Gene Therapy Casgevy denied as duplicate or overlapping therapy by UnitedHealthcare?
If two medications appear duplicative on paper but serve different clinical purposes (e.g., short-acting vs long-acting), the appeal needs to spell out the clinical rationale for both.
US health-plan appeal rights
Cite: Most US health plans have appeal rights under either the ACA, ERISA, or Medicare/Medicaid rules
Most US health plans are required by federal law to give you both an internal appeal (where the insurer reconsiders) and an external review (where an independent reviewer decides). The exact timelines and processes depend on what kind of plan you have — marketplace / employer group, self-funded, Medicare Advantage, or Medicaid MCO — but in every case there's a window after the denial during which you have the right to fight it.
What UnitedHealthcare typically requires
UnitedHealthcare's specific coverage criteria for gene therapy casgevy are defined in its own published medical/coverage policy and the FDA-approved prescribing label. A successful appeal documents that your medical records satisfy each criterion those sources list — confirmed diagnosis, any required prior treatments (with dates and outcomes), and clinical severity. If the exact criteria weren't included with your denial, request them in writing; your appeal then maps each requirement to the matching fact in your chart.
The UnitedHealthcare angle on Gene Therapy Casgevy
## Why UnitedHealthcare Denies Casgevy as Duplicate Therapy — and Why That Is Wrong
A "duplicate therapy" denial means UnitedHealthcare's system detected that you are currently receiving or have recently received another treatment it considers equivalent to Casgevy. For a gene therapy, this is almost never clinically accurate: Casgevy is a one-time CRISPR-based gene editing treatment with a fundamentally different mechanism than any ongoing pharmacologic therapy such as hydroxyurea or a transfusion program. The duplicate-therapy flag is typically a billing or utilization-management system error, not a genuine clinical finding.
## Why This Denial Is Appealable
A denial grounded in a factual error — that Casgevy is the same as a drug you are already receiving — is one of the strongest bases for appeal. Under ACA §2719 and ERISA §503, UHC must conduct a full-and-fair review that considers the actual clinical facts.
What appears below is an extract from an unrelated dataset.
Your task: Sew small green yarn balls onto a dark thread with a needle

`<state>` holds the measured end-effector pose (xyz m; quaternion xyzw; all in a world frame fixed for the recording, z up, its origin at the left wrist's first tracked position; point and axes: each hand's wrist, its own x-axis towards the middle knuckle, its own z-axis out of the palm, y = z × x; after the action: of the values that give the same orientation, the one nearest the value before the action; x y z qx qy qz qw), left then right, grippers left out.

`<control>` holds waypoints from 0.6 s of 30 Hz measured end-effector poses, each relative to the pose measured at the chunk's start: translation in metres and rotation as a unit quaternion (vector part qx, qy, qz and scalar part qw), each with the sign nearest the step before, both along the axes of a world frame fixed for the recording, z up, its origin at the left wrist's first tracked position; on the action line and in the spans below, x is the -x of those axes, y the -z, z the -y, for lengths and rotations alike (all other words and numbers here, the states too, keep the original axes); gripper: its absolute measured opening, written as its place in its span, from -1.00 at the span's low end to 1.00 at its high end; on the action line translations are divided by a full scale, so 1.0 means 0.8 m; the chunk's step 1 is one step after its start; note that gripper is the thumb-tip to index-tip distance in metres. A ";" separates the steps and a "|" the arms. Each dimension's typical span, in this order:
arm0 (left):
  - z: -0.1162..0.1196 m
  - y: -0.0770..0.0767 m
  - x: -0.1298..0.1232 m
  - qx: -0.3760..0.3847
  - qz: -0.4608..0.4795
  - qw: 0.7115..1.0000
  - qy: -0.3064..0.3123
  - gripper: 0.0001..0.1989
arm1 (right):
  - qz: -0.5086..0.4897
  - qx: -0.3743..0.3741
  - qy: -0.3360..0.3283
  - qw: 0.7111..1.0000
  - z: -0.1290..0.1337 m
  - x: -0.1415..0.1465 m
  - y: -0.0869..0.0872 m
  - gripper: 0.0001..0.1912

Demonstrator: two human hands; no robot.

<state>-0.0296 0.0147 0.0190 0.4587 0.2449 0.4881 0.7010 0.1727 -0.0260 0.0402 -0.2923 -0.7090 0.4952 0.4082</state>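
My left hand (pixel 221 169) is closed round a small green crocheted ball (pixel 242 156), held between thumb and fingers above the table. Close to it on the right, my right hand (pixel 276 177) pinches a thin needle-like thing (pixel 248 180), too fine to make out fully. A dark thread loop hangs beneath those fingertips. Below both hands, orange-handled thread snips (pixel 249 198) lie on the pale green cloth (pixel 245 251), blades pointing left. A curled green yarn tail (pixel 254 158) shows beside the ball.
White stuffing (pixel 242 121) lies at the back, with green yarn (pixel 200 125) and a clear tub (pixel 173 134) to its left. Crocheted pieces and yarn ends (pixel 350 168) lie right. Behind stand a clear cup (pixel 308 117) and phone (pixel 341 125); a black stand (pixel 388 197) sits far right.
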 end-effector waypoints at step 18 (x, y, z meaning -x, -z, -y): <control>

An IRO will not uphold a duplicate-therapy denial if the record shows the two treatments are mechanistically and clinically distinct.
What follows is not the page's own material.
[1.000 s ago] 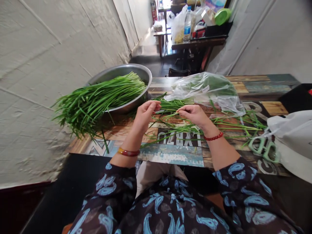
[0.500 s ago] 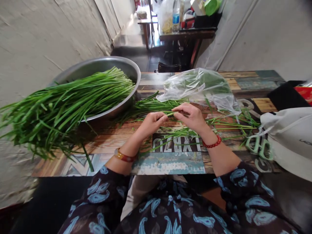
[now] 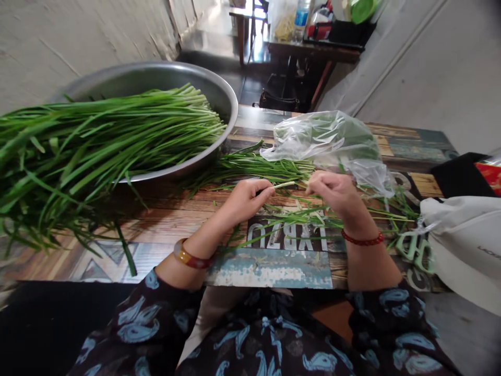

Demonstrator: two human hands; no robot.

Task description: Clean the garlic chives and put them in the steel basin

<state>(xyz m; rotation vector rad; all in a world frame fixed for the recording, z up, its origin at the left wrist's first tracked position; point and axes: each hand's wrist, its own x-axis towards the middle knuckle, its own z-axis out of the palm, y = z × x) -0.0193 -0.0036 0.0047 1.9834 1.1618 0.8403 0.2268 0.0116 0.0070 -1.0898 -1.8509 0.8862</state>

## Federal Appeal Framework
- Immediate peer-to-peer call: Your hematologist should request a peer-to-peer with UHC's medical director to clarify that Casgevy and any current therapy are not therapeutically duplicative.
- Internal appeal: Submit within the timeframe on the denial notice with documentation distinguishing Casgevy from current treatments.
- External review: If internal appeal is denied, request IRO review within approximately four months of the final denial.
- Expedited review: Available when delay would jeopardize health.
## Documentation to Gather
1. Current medication list: A complete list of all current treatments with start dates, to show what therapy UHC identified as the duplicate. 2. FDA prescribing labels for both treatments: Show that Casgevy's mechanism of action (gene editing) is categorically different from any ongoing pharmacologic therapy. 3. Hematologist letter: A letter from your treating hematologist explicitly explaining why Casgevy is not a duplicate of any current therapy — mechanistically, clinically, and in terms of treatment goal. 4. Claim/coding review: Ask the treatment center's billing team to verify there is no coding overlap creating the false duplicate flag. 5. UHC policy identification: Obtain the specific UHC policy the denial cites and confirm whether it addresses gene therapy explicitly.
## Criteria-Mapping Strategy
The mapping exercise here is a rebuttal: identify what UHC claimed was the duplicate, then document the clinical distinction point by point. Gene therapy targeting the root genetic cause of disease is not duplicative of supportive or disease-managing pharmacotherapy. Make that argument explicitly, with the FDA label and your hematologist's clinical opinion as the evidentiary anchors.
Next steps
- Find the date on the denial letter — your appeal window starts there.
- Read your plan's Summary of Benefits and Coverage (SBC) for the specific deadlines.
- Request the insurer's claim file in writing — they must provide it.
- Submit your appeal in writing with new clinical evidence and a physician statement.